The Irish Citizen, newspaper of the Irish Women’s Franchise League, has previously been available on-line in the British Newspaper Archive. Published between 1912 and 1920, the paper delighted in the election of Countess Markievicz in the 1918 election, telling readers that ‘Dublin leads in feminism and deserves congratulations as the only place that elected a woman candidate … Ireland proudly writes Progress on her banner and shows the world how much in advance she is of those who would rule her.’ The paper is notable for the strong anti-war position it took during the First World War, in stark contrast to much of the British suffrage movement. Its advertisements are in themselves interesting social history insights, as Dublin businesses sought to appeal to the pockets of suffragettes.

Throughout the fighting of the War of Independence, publications emerged and quickly vanished again, the authorities seeking to clamp down on dissent in the press wherever possible. The Republic first appeared on 21 June 1919, with its final edition published on 20 September 1919. Other papers were more successful; The Irish Bulletin (previously available in print thanks to the efforts of the Aubane Historical Society) was essentially the newspaper of Dáil Éireann, providing details of Dáil Courts as well as listing atrocities and reprisals. The War of Independence era newspapers capture not just the military dimensions of the conflict but also the surrounding social upheaval of the period. The Belfast Strike Bulletin, published during the January 1919 strikes that paralysed Ireland’s industrial capital, is an important publication that shows that militancy was not restricted to nationalists alone.

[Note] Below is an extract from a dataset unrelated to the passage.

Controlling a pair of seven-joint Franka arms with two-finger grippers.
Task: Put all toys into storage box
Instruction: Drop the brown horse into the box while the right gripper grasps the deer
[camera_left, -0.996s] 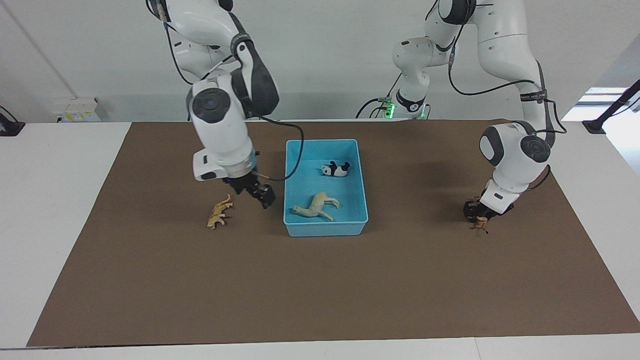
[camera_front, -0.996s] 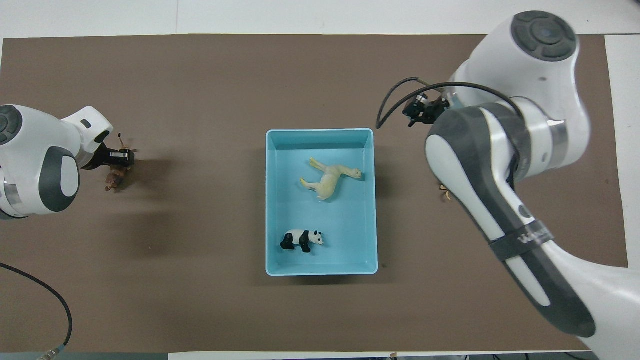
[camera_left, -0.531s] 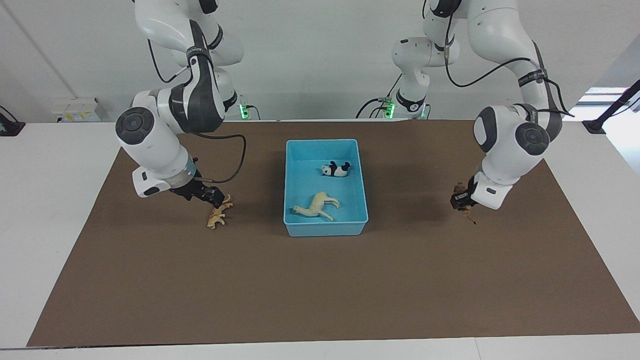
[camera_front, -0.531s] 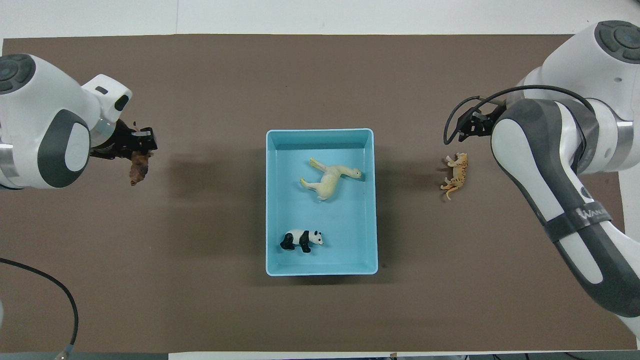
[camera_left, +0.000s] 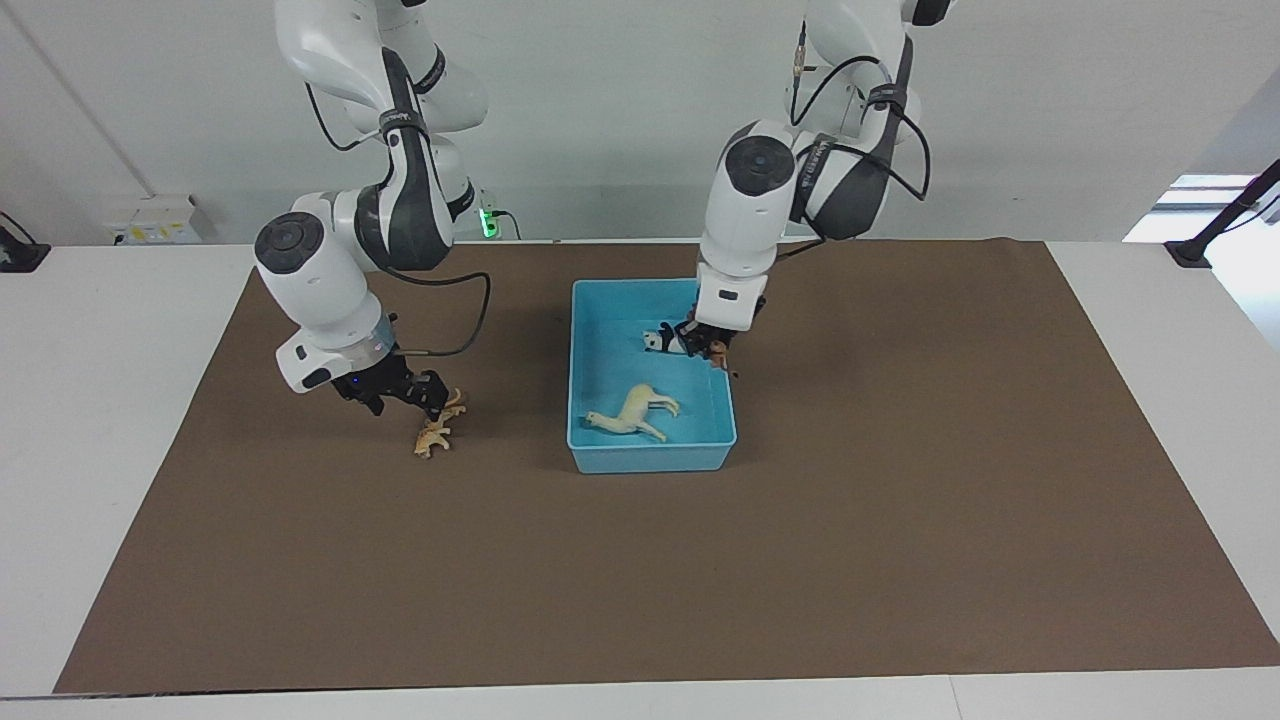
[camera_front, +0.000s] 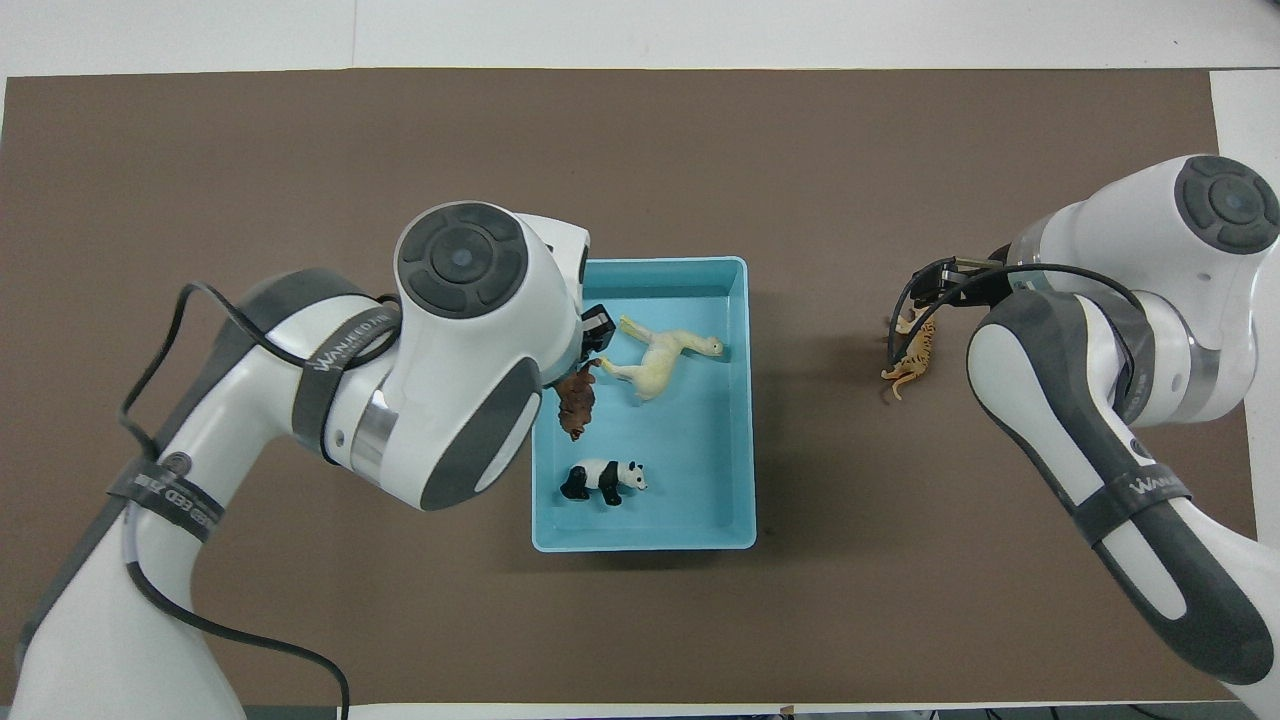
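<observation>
Landmark: the light blue storage box (camera_left: 650, 455) (camera_front: 742, 400), in the middle of the brown mat (camera_left: 900, 520) (camera_front: 400, 120) that covers the surface.
Panda (camera_left: 668, 340) (camera_front: 602, 481): inside the box, in the part nearest the robots, partly hidden by the left pincer in the facing view.
Left pincer (camera_left: 708, 347) (camera_front: 590, 345): over the box, at the wall toward the left arm's end of the surface; its tips are together, clamped on the lion.
Lion (camera_left: 720, 359) (camera_front: 577, 402): hanging from the left pincer, above the inside of the box beside that wall, between panda and long-necked animal in the overhead view. It is clear of the box floor as far as the views show.
Long-necked animal (camera_left: 632, 411) (camera_front: 660, 360): cream-white, lying on its side in the box, farther from the robots than the panda.
Spotted cat (camera_left: 437, 428) (camera_front: 912, 352): tan-orange, lying on the mat outside the box, well apart from it toward the right arm's end of the surface.
Right pincer (camera_left: 425, 393) (camera_front: 935, 290): low over the spotted cat, at the end of it nearer the robots; fingers apart, and whether they touch the cat I cannot tell.
</observation>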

Together with the rich material on offer from the ever-expanding Military Archives website, these papers will form important research tools for those studying the conflict. The later Civil War is captured in publications like the Republican War News (10 August 1922 until 23 December 1922) and Freedom (29 August 1922 to 17 November 1922).

Post-independence papers from the 1920s and 1930s provide insights into those on the margins of Irish political life. An example of one such publication is the Irish Citizen Army Bulletin from 1934, published during attempts to re-establish the workers’ militia. The Republican Congress newspaper, the organ of the left-wing split from the IRA, which included Peadar O’Donnell and Frank Ryan in its ranks, is an important source, the paper detailing housing conditions in Ireland’s urban centres owing to the involvement of the Congress in tenants’ leagues and rent strikes. The publication is also notable for the involvement of celebrated artist Harry Kernoff, responsible for iconic cover illustrations of Roger Casement and James Connolly, as well as for the masthead. In the opposite corner of political life, The Blueshirts and United Irishman are digitised for the first time.

The Fianna Fáil Bulletin, published between 1935 and 1937, details the achievements and ideology of de Valera’s party in government, while the Labour Party is also represented in the new releases.

This collection of papers will benefit all those researching not only the revolutionary period but also the contested political landscape that emerged in its aftermath, and represents the most significant additions to the Irish Newspaper Archives since its launch. It is a reminder, too, that some of the most significant publications of twentieth-century Irish publishing (tabloids in particular, including the Sunday World) await digitisation.

 

Donal Fallon lectures on the Irish Revolution with UCD Lifelong Learning.